DIA Blogger Matchup, Blogger Speed Dating, DIA Bangkok event, Travel Blogger Conference

That’s me (GRRRL TRAVELER) at my table moments before the speed dating began. Cute how they’re playing ‘Love in the Afternoon’ on the screen

Did you know, according to 2013 Nielsen ratings, over 50% of the U.S. own mobile phones?  “Norway, Sweden, the U.K., South Korea and Australia also passed the 50% threshold in 2012, and six more countries (Canada, Denmark, the Netherlands and Finland) are projected to reach that milestone sometime in 2013.“- Adage.com

A month ago, I bought a hybrid point-and-shoot camera (to my tech equipment) to shoot my travel videos with ; it’s touch screen face acts like an iPhone,  connecting to wi-fi and allowing me to post photos to Facebook. My laptop, external hard drive and smart device all sync my latest changes with a “cloud” storage nebulous. Technology is working is pushing for more effective solutions in information accessibility, hybrid productivity and connectivity.

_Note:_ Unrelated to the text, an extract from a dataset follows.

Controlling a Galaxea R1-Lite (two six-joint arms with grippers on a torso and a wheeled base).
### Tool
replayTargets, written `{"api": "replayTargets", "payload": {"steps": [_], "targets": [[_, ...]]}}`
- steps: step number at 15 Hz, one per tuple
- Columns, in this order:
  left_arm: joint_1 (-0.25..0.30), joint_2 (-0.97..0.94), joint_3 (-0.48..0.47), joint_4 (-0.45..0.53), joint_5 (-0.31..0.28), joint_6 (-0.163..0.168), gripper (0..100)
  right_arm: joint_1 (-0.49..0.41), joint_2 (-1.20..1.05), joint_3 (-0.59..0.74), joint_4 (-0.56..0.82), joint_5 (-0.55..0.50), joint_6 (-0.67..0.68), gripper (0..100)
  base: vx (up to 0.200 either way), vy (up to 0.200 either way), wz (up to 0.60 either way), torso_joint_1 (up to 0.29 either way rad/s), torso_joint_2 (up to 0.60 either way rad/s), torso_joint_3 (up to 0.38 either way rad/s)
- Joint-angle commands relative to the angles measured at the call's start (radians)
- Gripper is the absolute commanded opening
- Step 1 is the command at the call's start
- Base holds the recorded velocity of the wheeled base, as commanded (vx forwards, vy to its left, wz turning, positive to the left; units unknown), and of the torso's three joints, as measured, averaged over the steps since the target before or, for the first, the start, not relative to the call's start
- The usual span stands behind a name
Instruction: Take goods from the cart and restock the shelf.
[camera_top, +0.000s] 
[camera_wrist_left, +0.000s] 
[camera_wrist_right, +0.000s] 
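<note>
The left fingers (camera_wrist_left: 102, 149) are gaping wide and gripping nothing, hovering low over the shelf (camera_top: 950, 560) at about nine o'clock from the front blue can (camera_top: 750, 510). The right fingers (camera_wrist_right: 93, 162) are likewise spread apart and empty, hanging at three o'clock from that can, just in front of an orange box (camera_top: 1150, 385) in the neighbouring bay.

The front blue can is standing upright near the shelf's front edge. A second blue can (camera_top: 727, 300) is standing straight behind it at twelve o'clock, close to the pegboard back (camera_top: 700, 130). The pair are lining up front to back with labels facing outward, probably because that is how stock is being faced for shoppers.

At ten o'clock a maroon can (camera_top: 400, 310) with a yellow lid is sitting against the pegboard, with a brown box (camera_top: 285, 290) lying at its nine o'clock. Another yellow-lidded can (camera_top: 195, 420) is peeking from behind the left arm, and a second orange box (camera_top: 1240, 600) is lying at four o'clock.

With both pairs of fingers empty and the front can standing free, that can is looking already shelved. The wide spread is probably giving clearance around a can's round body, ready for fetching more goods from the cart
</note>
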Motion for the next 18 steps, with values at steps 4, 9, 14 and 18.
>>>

If you ask me, social media and technology doesn’t seem like it’ll be dying down anytime too soon.

How do travel bloggers  impact travel and tourism ?

It’s fairly obvious.

Traditional advertising needs to convince people to travel. Travel bloggers’ main audiences are people, who want travel. So why spend thousands of dollars on advertising, to target the masses, in the hopes of reaching the few, who want or are ready to buy your product? Why not spread your word through the travel bloggers, who have trusted readers that already love to travel and are looking for viable options? Keith Jenkins’ iAmbassador brainchild is one example of turning press trips into a valuable business for both, tourism boards and bloggers. It’s proving that travel bloggers have the potential power to influence interest in destinations and travel services. Unfortunately, it’s not an open door to bloggers, but a carefully picked handful. Which leaves other bloggers to create their own system of value.

This is where travel bloggers  need to be more scrutinizing with travel partners. Matt Knepes wrote this great article about The Real Business of Travel Blogging. One of the points he touches on, is that readers are smart to recognize when your articles smell of sales and press trips don’t grow your reader base. It’s something that can potentially detract.  Take too many sponsored press trips and not give your readers anything back and your reader trust may dwindle.  This is how I’ve fallen away from some of my favorite blogs.

 

The Business of Blogging : What’s free about a press trip?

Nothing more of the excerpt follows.